Task statement
For the listing below, print exactly the lines from the line with "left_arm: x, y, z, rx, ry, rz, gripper" to the line with "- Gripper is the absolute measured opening", both included, and nothing beyond them.

Dataset records

* * *

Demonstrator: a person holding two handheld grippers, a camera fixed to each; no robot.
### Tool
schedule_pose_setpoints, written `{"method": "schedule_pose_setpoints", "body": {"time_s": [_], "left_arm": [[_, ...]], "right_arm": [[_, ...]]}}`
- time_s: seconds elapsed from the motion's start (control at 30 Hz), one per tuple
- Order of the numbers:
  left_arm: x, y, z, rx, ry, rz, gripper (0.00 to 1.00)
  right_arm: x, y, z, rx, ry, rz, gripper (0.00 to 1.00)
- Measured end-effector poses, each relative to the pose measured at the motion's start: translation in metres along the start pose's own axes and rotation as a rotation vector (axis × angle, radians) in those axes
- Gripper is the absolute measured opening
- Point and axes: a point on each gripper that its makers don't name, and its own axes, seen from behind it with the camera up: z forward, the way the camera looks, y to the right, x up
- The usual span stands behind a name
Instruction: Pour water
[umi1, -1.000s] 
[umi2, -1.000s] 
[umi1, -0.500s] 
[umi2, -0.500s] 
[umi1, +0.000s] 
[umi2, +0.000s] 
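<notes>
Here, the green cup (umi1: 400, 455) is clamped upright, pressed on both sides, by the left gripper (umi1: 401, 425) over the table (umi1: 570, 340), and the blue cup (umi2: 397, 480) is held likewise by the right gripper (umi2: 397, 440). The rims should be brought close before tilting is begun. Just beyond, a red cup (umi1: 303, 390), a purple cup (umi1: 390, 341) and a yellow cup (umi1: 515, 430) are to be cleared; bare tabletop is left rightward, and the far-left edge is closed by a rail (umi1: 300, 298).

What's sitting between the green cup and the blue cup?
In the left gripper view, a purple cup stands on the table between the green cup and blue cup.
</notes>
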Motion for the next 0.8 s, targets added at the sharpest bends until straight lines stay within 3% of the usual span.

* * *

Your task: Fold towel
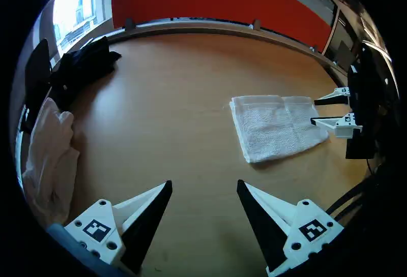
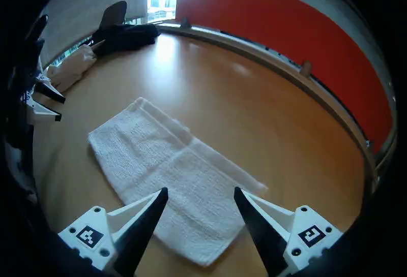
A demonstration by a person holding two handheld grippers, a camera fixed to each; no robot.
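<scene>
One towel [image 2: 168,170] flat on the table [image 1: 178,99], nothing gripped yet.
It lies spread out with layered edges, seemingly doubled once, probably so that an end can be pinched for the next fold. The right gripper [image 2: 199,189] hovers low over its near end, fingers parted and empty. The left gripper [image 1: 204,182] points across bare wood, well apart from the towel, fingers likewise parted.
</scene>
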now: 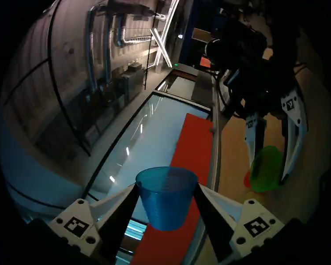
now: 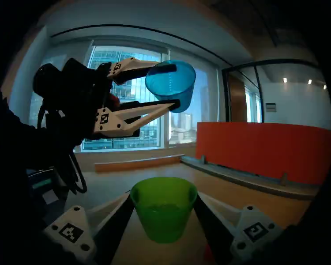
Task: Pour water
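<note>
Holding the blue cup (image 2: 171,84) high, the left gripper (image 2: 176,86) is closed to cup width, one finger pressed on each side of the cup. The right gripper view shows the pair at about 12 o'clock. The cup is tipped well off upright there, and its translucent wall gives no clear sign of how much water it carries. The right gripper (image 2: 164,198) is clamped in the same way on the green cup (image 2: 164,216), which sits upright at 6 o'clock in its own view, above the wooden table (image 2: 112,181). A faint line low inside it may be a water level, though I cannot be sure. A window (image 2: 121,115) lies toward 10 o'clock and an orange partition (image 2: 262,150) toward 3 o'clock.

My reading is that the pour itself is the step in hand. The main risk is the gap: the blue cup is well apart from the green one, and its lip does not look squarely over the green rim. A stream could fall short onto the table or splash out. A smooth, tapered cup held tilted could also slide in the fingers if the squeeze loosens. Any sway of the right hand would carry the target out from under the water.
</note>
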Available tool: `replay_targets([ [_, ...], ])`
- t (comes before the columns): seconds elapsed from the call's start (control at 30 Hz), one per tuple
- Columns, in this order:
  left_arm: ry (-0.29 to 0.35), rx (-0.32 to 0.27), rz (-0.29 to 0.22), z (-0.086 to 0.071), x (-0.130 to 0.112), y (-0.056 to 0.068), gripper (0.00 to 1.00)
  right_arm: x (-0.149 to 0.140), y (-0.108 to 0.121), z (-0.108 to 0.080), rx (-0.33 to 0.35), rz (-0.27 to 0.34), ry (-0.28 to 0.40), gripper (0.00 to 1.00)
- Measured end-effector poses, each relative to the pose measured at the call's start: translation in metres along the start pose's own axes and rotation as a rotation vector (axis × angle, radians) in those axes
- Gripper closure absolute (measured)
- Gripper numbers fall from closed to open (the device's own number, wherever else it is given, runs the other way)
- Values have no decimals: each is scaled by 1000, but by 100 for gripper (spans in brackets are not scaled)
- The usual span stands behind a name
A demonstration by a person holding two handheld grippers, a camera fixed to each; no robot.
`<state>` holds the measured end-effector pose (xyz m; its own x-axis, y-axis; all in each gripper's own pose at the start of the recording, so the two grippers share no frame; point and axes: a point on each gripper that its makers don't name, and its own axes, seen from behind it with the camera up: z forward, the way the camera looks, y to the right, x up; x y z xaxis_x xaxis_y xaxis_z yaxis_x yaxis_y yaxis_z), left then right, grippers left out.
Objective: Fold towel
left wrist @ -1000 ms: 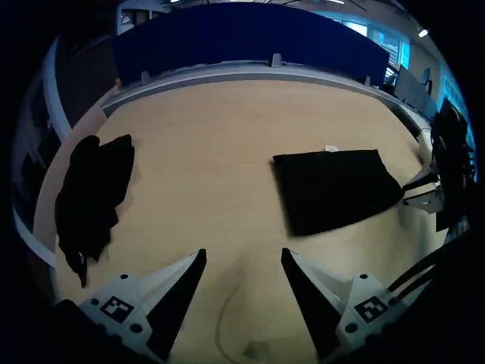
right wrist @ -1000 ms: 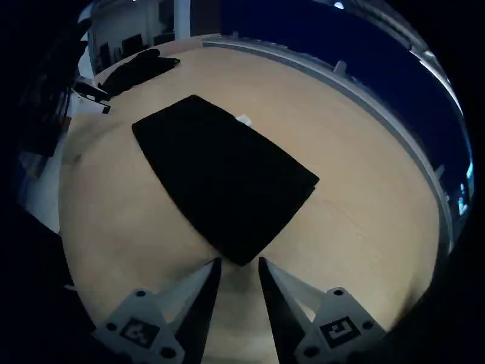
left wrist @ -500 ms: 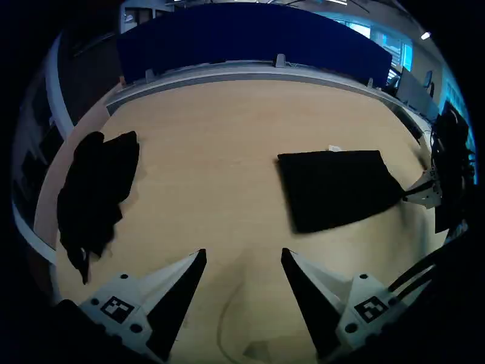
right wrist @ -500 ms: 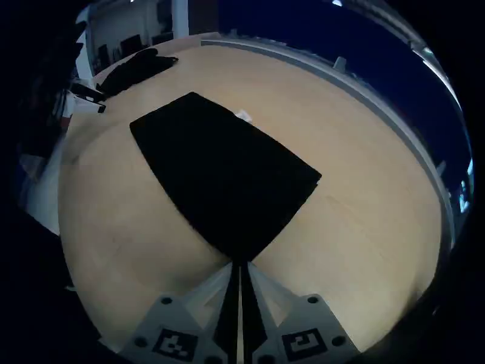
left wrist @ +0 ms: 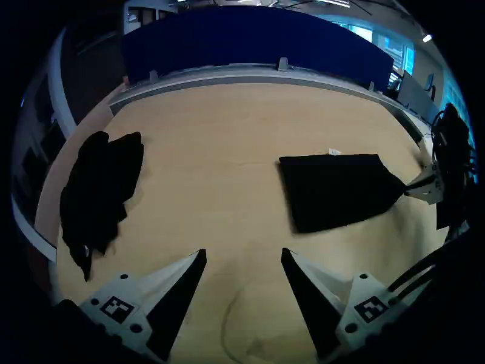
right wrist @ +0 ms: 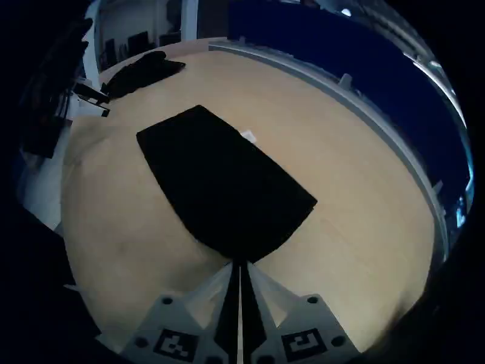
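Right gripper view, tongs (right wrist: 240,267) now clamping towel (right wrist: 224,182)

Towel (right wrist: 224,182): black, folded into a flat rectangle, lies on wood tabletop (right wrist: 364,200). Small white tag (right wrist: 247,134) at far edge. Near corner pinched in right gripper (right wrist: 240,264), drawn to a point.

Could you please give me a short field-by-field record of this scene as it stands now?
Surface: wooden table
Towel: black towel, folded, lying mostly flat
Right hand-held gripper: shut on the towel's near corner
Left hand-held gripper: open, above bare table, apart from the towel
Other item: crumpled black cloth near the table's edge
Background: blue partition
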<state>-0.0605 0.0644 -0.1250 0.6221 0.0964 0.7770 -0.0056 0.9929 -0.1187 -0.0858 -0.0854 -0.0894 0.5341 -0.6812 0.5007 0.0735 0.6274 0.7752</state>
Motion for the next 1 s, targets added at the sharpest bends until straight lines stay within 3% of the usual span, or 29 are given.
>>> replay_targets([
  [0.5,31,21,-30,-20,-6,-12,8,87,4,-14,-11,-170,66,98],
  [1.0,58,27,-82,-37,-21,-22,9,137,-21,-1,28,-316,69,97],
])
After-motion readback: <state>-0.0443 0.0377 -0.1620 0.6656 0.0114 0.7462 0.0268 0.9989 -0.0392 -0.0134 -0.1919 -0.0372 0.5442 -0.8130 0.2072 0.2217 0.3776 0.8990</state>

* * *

Solution to this exercise
  left_arm: x, y, z, rx, ry, rz, gripper (0.00 to 1.00)
  right_arm: x, y, z, rx, ry, rz, gripper (0.00 to 1.00)
- Measured end-effector poses, each relative to the pose measured at the motion's start: translation in metres along the start pose's own axes and rotation as a rotation vector (axis × angle, radians) in those axes
- Gripper is the absolute measured opening

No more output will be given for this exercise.